ACCUEIL > PERCEVOIR ET PENSER EN HYPERPAYSAGE > Du visible vers l’invisible


L’influence des temps

( 8 août 2008)

Percevoir et penser en hyperpaysage, c’est prendre conscience de l’impact des différentes dimensions du temps

L’invisible humeur du jour

Au niveau de la perception, les conditions atmosphériques, l’heure du jour, l’époque de l’année sont des paramètres qui influencent notre manière d’être dans le paysage et donc notre perception, et réciproquement : un paysage terne sous le soleil peut devenir dantesque par temps d’orage et nous inciter à presser le pas, plutôt que de flâner tranquillement.

Le choix du moment de la prise des photos pour l’hyperpaysage est un acte délibéré où l’on se rend bien compte de la subjectivité qui l’accompagne.

Donner du temps au temps

Le temps que nous passons en contact avec le paysage (la durée des contacts, leur fréquence) est un facteur important qui aura une incidence sur la nature, la quantité et la qualité des liens qui sont noués.

L’auteur d’un hyperpaysage est le seul à savoir quel temps il aura fallu pour établir un lien donné, dans quelle mesure il était évident ou s’il résulte d’un lent apprivoisement et d’une longue et tortueuse réflexion.

L’invisible dynamique temporelle

Au niveau de la compréhension des paysages, la prise en compte de leur évolution et de leur dynamique est essentielle car malgré leur immobilité apparente, ils sont sans cesse en train de changer. On dit volontieres que le paysage est un palimpseste : comme ces parchemins qui gardent la trace des anciens textes imparfaitement grattés, le paysage garde la trace d’héritages produits par l’action successive, sur un même espace, d’agents naturels et d’actions anthropiques. Ainsi témoigne-t-il des anciens chemins d’exploitation, des voies romaines encore visibles et inscrites, des voies ferrées et des gares désaffectées, etc.

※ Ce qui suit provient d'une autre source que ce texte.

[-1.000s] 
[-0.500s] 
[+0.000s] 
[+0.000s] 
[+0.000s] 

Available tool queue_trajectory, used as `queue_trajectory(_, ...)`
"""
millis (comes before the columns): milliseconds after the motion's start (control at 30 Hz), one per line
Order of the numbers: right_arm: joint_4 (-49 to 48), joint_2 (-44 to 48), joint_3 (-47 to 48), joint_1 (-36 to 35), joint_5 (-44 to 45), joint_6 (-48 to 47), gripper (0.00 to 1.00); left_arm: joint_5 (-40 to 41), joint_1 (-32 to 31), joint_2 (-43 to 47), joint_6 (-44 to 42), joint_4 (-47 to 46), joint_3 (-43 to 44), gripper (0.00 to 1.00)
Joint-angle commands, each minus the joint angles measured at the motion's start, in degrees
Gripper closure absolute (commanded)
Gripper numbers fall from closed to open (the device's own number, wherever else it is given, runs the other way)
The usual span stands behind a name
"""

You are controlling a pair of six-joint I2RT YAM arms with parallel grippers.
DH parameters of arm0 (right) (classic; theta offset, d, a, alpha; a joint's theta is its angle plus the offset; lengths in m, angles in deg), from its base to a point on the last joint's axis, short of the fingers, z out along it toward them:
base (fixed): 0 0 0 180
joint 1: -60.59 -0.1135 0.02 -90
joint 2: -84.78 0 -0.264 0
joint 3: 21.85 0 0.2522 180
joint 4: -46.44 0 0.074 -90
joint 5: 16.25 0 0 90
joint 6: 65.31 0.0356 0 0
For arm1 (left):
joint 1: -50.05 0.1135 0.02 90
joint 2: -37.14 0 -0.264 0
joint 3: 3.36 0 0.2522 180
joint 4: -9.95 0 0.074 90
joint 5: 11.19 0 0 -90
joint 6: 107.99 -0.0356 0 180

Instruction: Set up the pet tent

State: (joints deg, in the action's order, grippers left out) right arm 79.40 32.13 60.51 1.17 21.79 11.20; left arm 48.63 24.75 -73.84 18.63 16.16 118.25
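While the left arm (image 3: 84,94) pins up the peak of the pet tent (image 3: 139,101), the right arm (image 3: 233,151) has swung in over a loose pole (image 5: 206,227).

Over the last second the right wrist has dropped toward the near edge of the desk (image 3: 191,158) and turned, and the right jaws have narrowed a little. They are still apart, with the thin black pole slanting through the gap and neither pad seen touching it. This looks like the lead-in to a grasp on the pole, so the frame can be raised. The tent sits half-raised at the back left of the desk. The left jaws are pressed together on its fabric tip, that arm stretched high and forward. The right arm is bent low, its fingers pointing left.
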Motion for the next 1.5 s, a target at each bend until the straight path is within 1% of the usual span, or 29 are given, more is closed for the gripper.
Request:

Le caractère éphémère des symboles et du sens

En mettant en perspective le temps à l’échelle humaine et à l’échelle des temps géologiques, en passant par celle des sociétés ou des "civilisations" qui ont marqué profondément le paysage mais dont il ne reste parfois que quelques traces, ayant valeur de patrimoine, nous prenons conscience du caractère éphémère de nos actions.

Nous (ne) sommes (que) de passage. Il est ici question de la résistance à l’usure du temps du caractère symbolique des lieux, de ces "êtres-paysages" (Sansot, 1998, p. 80), surtout lorsque les "figures" qui lui donnaient sens disparaissent ou changent.

Nos paysages ruraux sont ainsi marqués par la disparition de figures telles que les Agriculteurs, Ceux-qui-ont-connu-la-guerre, ou encore les Artisans, et voient la part des Touristes-en-résidence-secondaire augmenter, vivifiant les lieux autrement, réclamant de nouvelles normes, marquant le paysage de leurs propres traces.

Nous sommes donc dans une ambivalence : les paysages que nous aimons se transforment sous nos yeux, parfois jusqu’à en devenir méconnaissables, mais notre sentiment de tristesse est en tension avec notre désir de renouvellement, qui implique cette même destruction.

Références

Partoune C., 2004. Un modèle pédagogique global pour une approche du paysage fondée sur les nouvelles technologies de l’information et de la communication, thèse de doctorat, Université de Liège.

Sansot P., 1998. Du bon usage de la lenteur, Paris, Payot.